> _WHAT IS BEING ASKED_
Please copy every record exactly as it is written.

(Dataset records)
§ §

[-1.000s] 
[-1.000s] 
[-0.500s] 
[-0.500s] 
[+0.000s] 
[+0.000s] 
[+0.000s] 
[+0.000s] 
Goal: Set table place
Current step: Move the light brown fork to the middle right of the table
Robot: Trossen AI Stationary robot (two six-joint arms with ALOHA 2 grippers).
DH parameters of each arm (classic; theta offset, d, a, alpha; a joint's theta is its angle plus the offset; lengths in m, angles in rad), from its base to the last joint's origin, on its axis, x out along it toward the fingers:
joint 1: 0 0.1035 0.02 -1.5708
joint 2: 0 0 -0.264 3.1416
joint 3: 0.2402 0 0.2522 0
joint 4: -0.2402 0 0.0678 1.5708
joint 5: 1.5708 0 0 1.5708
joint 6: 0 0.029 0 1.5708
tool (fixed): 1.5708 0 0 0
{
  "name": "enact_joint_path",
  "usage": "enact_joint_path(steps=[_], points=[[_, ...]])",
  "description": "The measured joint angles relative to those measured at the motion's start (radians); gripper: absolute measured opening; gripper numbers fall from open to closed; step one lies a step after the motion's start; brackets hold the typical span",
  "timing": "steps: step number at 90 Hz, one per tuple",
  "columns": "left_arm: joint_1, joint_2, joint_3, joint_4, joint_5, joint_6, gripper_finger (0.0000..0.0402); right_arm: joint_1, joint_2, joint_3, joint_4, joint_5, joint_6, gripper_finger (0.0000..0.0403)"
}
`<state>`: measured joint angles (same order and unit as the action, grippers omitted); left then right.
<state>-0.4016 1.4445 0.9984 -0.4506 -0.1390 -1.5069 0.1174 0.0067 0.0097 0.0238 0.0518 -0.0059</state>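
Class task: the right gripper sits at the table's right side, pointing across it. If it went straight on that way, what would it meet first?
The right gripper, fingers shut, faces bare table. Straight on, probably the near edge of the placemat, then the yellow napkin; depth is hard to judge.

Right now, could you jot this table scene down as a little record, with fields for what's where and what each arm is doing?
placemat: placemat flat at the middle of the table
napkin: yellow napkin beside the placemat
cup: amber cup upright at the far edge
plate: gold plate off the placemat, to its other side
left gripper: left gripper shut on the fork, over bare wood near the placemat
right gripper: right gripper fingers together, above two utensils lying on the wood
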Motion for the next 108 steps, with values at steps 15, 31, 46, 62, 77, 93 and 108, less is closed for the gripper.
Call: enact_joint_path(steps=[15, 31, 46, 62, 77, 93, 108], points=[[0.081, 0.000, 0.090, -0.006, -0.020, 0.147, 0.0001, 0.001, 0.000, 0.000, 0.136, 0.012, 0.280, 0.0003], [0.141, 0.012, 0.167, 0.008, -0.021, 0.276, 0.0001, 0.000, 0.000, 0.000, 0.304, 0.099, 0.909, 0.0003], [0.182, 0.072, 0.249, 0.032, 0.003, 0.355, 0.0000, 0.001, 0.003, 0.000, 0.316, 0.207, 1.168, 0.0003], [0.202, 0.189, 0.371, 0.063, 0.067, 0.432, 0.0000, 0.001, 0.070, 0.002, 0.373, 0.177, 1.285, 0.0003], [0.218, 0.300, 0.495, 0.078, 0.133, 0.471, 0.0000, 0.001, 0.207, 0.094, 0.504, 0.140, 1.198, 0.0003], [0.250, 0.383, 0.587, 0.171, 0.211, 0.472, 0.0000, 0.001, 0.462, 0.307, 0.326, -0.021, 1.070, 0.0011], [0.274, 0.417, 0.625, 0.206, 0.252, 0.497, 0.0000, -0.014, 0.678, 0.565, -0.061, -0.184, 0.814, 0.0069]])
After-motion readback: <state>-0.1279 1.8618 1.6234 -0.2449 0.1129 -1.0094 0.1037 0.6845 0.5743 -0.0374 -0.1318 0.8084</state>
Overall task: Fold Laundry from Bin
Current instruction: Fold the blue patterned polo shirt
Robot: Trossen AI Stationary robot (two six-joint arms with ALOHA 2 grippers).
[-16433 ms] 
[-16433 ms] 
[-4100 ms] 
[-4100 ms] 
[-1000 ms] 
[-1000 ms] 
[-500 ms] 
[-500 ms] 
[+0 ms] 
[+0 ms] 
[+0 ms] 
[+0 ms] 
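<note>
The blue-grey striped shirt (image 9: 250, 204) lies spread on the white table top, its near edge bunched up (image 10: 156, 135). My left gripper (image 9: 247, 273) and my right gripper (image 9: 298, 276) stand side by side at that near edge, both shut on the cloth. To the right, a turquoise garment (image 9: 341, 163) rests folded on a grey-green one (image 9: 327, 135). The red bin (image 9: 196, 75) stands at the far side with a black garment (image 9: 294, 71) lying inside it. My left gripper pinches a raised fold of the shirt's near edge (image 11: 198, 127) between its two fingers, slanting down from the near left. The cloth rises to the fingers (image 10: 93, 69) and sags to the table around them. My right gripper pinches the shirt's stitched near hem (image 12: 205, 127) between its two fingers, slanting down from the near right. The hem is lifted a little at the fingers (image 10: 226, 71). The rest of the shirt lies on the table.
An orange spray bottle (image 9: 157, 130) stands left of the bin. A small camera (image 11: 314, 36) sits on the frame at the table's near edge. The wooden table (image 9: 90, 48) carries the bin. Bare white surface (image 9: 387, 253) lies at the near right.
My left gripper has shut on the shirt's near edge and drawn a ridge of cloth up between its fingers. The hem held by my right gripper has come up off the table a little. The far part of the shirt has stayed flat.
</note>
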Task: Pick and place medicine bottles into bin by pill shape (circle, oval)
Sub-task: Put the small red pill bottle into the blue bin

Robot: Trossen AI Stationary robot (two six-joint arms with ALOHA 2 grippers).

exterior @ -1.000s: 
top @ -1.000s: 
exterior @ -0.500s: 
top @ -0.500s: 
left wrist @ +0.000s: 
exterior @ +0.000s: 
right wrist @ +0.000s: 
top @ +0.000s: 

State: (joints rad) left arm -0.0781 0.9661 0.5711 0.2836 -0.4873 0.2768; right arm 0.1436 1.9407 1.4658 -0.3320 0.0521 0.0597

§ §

> _WRITTEN ANSWER_
[-1.000s] 
[-1.000s] 
[-0.500s] 
[-0.500s] 
[+0.000s] 
[+0.000s] 
[+0.000s] 
[+0.000s] 
Goal: Set table place
Current step: Move the light brown fork to the middle right of the table
Robot: Trossen AI Stationary robot (two six-joint arms with ALOHA 2 grippers).
DH parameters of each arm (classic; theta offset, d, a, alpha; a joint's theta is its angle plus the offset; lengths in m, angles in rad), from its base to the last joint's origin, on its axis, x out along it toward the fingers:
joint 1: 0 0.1035 0.02 -1.5708
joint 2: 0 0 -0.264 3.1416
joint 3: 0.2402 0 0.2522 0
joint 4: -0.2402 0 0.0678 1.5708
joint 5: 1.5708 0 0 1.5708
joint 6: 0 0.029 0 1.5708
tool (fixed): 1.5708 0 0 0
{
  "name": "enact_joint_path",
  "usage": "enact_joint_path(steps=[_], points=[[_, ...]])",
  "description": "The measured joint angles relative to those measured at the motion's start (radians); gripper: absolute measured opening; gripper numbers fall from open to closed; step one lies a step after the motion's start; brackets hold the typical span",
  "timing": "steps: step number at 90 Hz, one per tuple",
  "columns": "left_arm: joint_1, joint_2, joint_3, joint_4, joint_5, joint_6, gripper_finger (0.0000..0.0402); right_arm: joint_1, joint_2, joint_3, joint_4, joint_5, joint_6, gripper_finger (0.0000..0.0403)"
}
`<state>`: measured joint angles (same order and unit as the action, grippers omitted); left then right.
<state>-0.4016 1.4445 0.9984 -0.4506 -0.1390 -1.5069 0.1174 0.0067 0.0097 0.0238 0.0518 -0.0059</state>
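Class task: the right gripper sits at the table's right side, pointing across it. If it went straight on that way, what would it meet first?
The right gripper, fingers shut, faces bare table. Straight on, probably the near edge of the placemat, then the yellow napkin; depth is hard to judge.

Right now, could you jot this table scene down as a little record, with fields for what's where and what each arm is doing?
placemat: placemat flat at the middle of the table
napkin: yellow napkin beside the placemat
cup: amber cup upright at the far edge
plate: gold plate off the placemat, to its other side
left gripper: left gripper shut on the fork, over bare wood near the placemat
right gripper: right gripper fingers together, above two utensils lying on the wood
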Motion for the next 108 steps, with values at steps 15, 31, 46, 62, 77, 93 and 108, less is closed for the gripper.
Call: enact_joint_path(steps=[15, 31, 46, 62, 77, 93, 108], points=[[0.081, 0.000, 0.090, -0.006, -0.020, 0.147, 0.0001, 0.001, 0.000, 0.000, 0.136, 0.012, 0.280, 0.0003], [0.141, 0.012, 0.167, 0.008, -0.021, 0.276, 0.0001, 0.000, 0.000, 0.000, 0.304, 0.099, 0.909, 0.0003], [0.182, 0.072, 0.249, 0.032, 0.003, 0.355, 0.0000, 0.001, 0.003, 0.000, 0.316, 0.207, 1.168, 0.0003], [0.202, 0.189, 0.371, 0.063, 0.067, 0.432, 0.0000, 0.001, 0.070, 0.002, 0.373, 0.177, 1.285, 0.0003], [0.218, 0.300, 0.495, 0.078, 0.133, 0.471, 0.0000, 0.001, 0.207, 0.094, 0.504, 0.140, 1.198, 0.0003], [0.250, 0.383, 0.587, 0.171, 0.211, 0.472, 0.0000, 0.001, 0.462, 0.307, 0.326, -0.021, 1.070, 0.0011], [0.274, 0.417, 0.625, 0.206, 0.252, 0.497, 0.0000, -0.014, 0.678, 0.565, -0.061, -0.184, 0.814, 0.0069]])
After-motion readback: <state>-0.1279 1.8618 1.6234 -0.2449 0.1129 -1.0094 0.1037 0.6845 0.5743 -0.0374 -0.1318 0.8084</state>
Overall task: Fold Laundry from Bin
Current instruction: Fold the blue patterned polo shirt
Robot: Trossen AI Stationary robot (two six-joint arms with ALOHA 2 grippers).
[-16433 ms] 
[-16433 ms] 
[-4100 ms] 
[-4100 ms] 
[-1000 ms] 
[-1000 ms] 
[-500 ms] 
[-500 ms] 
[+0 ms] 
[+0 ms] 
[+0 ms] 
[+0 ms] 
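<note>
The blue-grey striped shirt (image 9: 250, 204) lies spread on the white table top, its near edge bunched up (image 10: 156, 135). My left gripper (image 9: 247, 273) and my right gripper (image 9: 298, 276) stand side by side at that near edge, both shut on the cloth. To the right, a turquoise garment (image 9: 341, 163) rests folded on a grey-green one (image 9: 327, 135). The red bin (image 9: 196, 75) stands at the far side with a black garment (image 9: 294, 71) lying inside it. My left gripper pinches a raised fold of the shirt's near edge (image 11: 198, 127) between its two fingers, slanting down from the near left. The cloth rises to the fingers (image 10: 93, 69) and sags to the table around them. My right gripper pinches the shirt's stitched near hem (image 12: 205, 127) between its two fingers, slanting down from the near right. The hem is lifted a little at the fingers (image 10: 226, 71). The rest of the shirt lies on the table.
An orange spray bottle (image 9: 157, 130) stands left of the bin. A small camera (image 11: 314, 36) sits on the frame at the table's near edge. The wooden table (image 9: 90, 48) carries the bin. Bare white surface (image 9: 387, 253) lies at the near right.
My left gripper has shut on the shirt's near edge and drawn a ridge of cloth up between its fingers. The hem held by my right gripper has come up off the table a little. The far part of the shirt has stayed flat.
</note>
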Task: Pick and place medicine bottles into bin by pill shape (circle, oval)
Sub-task: Put the small red pill bottle into the blue bin

Robot: Trossen AI Stationary robot (two six-joint arms with ALOHA 2 grippers).

exterior @ -1.000s: 
top @ -1.000s: 
exterior @ -0.500s: 
top @ -0.500s: 
left wrist @ +0.000s: 
exterior @ +0.000s: 
right wrist @ +0.000s: 
top @ +0.000s: 

State: (joints rad) left arm -0.0781 0.9661 0.5711 0.2836 -0.4873 0.2768; right arm 0.1436 1.9407 1.4658 -0.3320 0.0521 0.0597

This answer requires no additional content.